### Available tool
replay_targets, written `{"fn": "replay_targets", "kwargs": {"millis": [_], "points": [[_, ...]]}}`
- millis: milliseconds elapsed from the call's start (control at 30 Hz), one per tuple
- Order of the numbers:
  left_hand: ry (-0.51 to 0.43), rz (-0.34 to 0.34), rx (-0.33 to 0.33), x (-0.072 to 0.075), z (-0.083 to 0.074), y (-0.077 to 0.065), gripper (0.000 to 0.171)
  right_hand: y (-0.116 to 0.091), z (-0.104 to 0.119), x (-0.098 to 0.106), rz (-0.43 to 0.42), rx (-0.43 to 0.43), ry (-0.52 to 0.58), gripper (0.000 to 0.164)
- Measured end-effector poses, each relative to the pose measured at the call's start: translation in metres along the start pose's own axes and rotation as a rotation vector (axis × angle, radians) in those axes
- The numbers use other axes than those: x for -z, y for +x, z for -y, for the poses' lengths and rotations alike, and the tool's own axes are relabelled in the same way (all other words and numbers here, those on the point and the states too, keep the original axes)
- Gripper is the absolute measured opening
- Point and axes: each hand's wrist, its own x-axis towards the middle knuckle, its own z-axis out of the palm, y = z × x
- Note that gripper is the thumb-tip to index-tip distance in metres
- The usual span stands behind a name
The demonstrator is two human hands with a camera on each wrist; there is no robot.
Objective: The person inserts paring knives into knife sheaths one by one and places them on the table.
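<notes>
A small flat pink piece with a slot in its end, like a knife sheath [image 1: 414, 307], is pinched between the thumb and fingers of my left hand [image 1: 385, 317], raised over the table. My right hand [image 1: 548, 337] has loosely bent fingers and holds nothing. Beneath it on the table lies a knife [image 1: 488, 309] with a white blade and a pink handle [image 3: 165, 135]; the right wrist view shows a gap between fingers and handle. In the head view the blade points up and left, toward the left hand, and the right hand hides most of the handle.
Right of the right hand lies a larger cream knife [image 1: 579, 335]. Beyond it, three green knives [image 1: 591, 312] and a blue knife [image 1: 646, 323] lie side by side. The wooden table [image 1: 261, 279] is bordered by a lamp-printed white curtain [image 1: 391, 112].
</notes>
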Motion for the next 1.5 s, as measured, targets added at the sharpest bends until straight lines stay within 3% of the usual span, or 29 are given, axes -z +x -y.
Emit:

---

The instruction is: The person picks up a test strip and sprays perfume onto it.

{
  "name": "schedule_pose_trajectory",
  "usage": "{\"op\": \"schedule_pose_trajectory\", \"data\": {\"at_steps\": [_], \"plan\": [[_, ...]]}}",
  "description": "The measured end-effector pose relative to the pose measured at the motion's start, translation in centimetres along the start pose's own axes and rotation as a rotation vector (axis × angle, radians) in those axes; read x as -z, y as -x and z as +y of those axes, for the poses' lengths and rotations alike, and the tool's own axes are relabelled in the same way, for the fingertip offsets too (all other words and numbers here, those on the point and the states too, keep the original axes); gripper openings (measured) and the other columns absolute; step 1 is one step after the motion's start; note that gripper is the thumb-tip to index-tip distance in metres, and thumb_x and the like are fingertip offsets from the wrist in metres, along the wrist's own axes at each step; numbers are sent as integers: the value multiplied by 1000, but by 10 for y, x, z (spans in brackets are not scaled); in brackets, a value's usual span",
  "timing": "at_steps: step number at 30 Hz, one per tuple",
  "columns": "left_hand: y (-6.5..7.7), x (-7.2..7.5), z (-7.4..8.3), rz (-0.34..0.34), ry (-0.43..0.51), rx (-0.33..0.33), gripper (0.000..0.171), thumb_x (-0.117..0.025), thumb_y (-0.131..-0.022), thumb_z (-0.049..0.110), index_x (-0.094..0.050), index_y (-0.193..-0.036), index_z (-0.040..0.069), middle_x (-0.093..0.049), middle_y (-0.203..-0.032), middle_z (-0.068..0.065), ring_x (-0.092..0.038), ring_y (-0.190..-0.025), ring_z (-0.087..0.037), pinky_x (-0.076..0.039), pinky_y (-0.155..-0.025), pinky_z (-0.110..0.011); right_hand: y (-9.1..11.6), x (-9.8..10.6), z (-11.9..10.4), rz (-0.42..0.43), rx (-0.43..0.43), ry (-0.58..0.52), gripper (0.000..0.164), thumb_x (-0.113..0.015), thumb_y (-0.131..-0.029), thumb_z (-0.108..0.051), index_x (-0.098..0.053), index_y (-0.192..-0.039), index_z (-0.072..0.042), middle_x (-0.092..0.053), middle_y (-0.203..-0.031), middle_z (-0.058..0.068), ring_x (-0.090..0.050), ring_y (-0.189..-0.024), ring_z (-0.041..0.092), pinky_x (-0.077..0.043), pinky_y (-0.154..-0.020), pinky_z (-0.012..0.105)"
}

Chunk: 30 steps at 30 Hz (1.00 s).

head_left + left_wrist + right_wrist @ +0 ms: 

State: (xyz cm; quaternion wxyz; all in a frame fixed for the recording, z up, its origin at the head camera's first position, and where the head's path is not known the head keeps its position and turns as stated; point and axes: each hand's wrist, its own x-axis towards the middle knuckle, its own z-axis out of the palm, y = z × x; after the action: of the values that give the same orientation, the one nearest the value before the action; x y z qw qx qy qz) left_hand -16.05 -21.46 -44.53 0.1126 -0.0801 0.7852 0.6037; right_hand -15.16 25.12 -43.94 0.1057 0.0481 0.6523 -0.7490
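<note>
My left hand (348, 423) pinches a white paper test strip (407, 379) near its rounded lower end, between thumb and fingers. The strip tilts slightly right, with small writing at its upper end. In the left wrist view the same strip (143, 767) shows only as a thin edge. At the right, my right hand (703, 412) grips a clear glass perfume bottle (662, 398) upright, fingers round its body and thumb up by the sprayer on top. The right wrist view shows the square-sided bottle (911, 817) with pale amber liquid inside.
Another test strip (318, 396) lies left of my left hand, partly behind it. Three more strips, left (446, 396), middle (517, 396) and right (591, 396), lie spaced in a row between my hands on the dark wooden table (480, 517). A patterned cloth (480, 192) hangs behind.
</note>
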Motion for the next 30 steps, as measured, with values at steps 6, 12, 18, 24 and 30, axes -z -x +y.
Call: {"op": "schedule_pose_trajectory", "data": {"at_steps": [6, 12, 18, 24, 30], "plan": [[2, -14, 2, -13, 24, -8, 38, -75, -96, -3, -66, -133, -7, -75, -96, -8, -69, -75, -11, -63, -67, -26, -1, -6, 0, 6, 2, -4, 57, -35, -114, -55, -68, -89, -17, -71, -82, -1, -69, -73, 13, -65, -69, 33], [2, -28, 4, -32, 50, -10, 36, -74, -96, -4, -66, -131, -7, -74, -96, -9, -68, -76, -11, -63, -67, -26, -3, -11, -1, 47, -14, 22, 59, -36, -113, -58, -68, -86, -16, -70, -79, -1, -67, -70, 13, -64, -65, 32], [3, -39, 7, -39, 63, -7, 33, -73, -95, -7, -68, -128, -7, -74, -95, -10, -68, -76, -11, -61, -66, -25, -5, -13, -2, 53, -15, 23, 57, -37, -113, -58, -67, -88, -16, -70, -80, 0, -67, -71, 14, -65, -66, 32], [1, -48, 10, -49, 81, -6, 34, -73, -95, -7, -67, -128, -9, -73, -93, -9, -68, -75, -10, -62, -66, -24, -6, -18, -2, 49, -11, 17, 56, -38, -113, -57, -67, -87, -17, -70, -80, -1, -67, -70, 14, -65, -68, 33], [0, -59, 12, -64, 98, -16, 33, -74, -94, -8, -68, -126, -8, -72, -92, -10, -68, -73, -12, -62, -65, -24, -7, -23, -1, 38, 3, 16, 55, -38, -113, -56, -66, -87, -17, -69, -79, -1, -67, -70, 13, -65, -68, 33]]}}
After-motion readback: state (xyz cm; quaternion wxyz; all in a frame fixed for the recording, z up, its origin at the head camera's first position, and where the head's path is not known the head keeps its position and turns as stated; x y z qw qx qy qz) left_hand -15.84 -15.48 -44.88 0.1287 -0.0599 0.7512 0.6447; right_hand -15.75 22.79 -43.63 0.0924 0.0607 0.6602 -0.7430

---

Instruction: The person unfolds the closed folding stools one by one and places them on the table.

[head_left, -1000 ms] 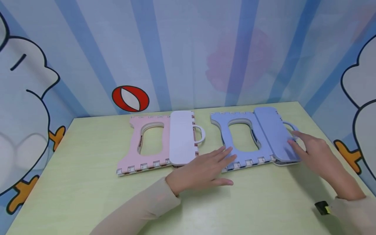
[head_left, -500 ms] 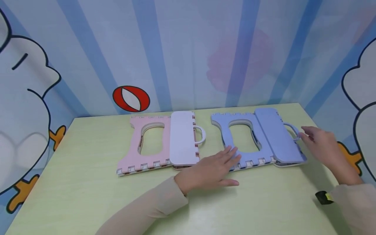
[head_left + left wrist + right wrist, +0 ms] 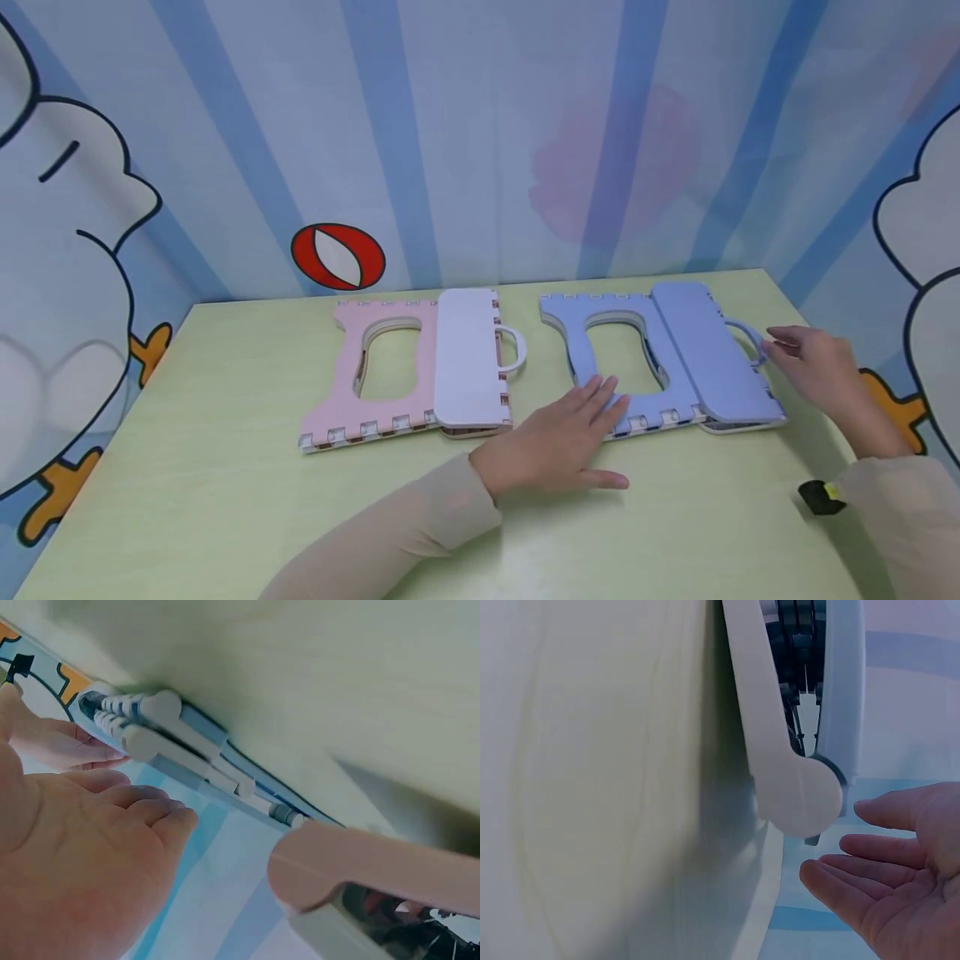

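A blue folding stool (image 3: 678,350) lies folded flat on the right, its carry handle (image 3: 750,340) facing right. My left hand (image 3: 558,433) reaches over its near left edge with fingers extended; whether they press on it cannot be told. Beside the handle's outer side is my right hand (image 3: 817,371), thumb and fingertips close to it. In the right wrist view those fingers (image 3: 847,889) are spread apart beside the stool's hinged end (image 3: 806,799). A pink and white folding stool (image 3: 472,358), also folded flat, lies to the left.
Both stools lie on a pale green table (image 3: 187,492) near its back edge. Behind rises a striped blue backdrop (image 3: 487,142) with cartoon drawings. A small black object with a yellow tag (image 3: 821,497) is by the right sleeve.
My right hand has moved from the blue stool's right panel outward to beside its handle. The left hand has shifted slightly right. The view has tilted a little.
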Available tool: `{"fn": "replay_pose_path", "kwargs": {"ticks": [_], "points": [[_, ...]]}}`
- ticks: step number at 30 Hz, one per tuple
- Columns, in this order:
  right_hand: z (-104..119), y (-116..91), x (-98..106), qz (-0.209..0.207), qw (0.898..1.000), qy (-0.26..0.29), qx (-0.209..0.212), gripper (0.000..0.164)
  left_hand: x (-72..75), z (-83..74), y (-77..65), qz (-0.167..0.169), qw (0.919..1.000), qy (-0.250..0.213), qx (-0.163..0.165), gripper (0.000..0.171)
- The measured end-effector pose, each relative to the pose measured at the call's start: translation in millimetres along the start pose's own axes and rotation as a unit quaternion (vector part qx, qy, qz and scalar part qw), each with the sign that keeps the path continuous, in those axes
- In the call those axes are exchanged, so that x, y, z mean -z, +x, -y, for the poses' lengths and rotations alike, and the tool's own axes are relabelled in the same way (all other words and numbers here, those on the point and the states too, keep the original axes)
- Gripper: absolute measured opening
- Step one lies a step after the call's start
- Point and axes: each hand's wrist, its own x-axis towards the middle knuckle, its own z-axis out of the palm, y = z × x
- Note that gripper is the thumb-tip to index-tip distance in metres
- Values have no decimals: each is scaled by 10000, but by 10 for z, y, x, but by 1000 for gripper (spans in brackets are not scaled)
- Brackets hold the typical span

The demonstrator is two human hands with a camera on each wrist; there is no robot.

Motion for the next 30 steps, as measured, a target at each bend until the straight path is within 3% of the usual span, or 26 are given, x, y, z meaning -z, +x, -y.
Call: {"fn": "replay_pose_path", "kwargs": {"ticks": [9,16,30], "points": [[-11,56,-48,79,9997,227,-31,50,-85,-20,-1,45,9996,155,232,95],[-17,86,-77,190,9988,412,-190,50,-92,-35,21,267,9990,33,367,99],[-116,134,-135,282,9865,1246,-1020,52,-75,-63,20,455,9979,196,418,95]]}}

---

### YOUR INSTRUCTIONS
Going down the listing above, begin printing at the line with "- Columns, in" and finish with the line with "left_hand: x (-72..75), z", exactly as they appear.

### TASK OUTPUT
- Columns, in this order:
  right_hand: z (-104..119), y (-116..91), x (-98..106), qz (-0.209..0.207), qw (0.898..1.000), qy (-0.26..0.29), qx (-0.209..0.212), gripper (0.000..0.164)
  left_hand: x (-72..75), z (-83..74), y (-77..65), qz (-0.167..0.169), qw (0.919..1.000), qy (-0.250..0.213), qx (-0.163..0.165), gripper (0.000..0.171)

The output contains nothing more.